* Required action *
Nothing in the entries below may be altered; print them as they stand.

Recorded information Start Marker

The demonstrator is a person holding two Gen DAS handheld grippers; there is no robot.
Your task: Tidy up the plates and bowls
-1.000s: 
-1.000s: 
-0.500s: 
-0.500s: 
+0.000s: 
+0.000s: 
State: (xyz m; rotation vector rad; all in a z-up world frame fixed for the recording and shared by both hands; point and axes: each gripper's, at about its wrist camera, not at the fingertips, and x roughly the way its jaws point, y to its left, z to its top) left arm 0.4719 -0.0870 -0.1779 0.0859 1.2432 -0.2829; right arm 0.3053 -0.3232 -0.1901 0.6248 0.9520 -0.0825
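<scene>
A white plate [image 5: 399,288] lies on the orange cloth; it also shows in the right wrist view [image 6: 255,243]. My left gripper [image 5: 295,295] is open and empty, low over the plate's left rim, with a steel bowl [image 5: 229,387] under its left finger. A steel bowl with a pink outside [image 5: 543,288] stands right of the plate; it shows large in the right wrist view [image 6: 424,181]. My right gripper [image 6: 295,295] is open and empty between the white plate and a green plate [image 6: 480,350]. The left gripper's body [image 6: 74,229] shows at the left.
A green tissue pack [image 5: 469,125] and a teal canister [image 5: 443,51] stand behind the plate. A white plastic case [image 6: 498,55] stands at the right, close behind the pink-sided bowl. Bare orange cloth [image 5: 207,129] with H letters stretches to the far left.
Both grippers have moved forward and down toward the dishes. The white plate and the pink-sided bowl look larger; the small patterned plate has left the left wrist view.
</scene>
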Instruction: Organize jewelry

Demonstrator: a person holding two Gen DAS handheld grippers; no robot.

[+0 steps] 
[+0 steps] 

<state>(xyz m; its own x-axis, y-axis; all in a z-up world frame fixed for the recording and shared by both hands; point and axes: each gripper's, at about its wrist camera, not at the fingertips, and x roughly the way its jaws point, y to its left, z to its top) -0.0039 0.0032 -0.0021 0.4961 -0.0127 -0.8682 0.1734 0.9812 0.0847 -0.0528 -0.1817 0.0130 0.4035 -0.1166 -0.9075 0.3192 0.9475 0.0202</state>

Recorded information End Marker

* Written answer *
The demonstrator is a person holding two Gen DAS handheld grippers; there is no robot.
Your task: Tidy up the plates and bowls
-1.000s: 
-1.000s: 
-0.500s: 
-0.500s: 
+0.000s: 
+0.000s: 
State: (xyz m; rotation vector rad; all in a z-up world frame fixed for the recording and shared by both hands; point and axes: each gripper's, at about its wrist camera, not at the fingertips, and x roughly the way its jaws point, y to its left, z to its top) left arm 0.4719 -0.0870 -0.1779 0.0859 1.2432 -0.2829; right arm 0.3053 -0.3232 -0.1901 0.6248 0.9520 -0.0825
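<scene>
A white plate [image 5: 399,288] lies on the orange cloth; it also shows in the right wrist view [image 6: 255,243]. My left gripper [image 5: 295,295] is open and empty, low over the plate's left rim, with a steel bowl [image 5: 229,387] under its left finger. A steel bowl with a pink outside [image 5: 543,288] stands right of the plate; it shows large in the right wrist view [image 6: 424,181]. My right gripper [image 6: 295,295] is open and empty between the white plate and a green plate [image 6: 480,350]. The left gripper's body [image 6: 74,229] shows at the left.
A green tissue pack [image 5: 469,125] and a teal canister [image 5: 443,51] stand behind the plate. A white plastic case [image 6: 498,55] stands at the right, close behind the pink-sided bowl. Bare orange cloth [image 5: 207,129] with H letters stretches to the far left.
Both grippers have moved forward and down toward the dishes. The white plate and the pink-sided bowl look larger; the small patterned plate has left the left wrist view.
</scene>
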Instruction: Organize jewelry

Demonstrator: a person holding two Gen DAS handheld grippers; no robot.

[+0 steps] 
[+0 steps] 

<state>(xyz m; its own x-axis, y-axis; all in a z-up world frame fixed for the recording and shared by both hands; point and axes: each gripper's, at about its wrist camera, not at the fingertips, and x roughly the way its jaws point, y to its left, z to its top) -0.0039 0.0032 -0.0021 0.4961 -0.0127 -0.8682 0.1734 0.9812 0.0847 -0.0528 -0.1817 0.0130 0.4035 -0.1166 -0.9075 0.3192 0.9475 0.0202</state>

Nothing remains to add to the output.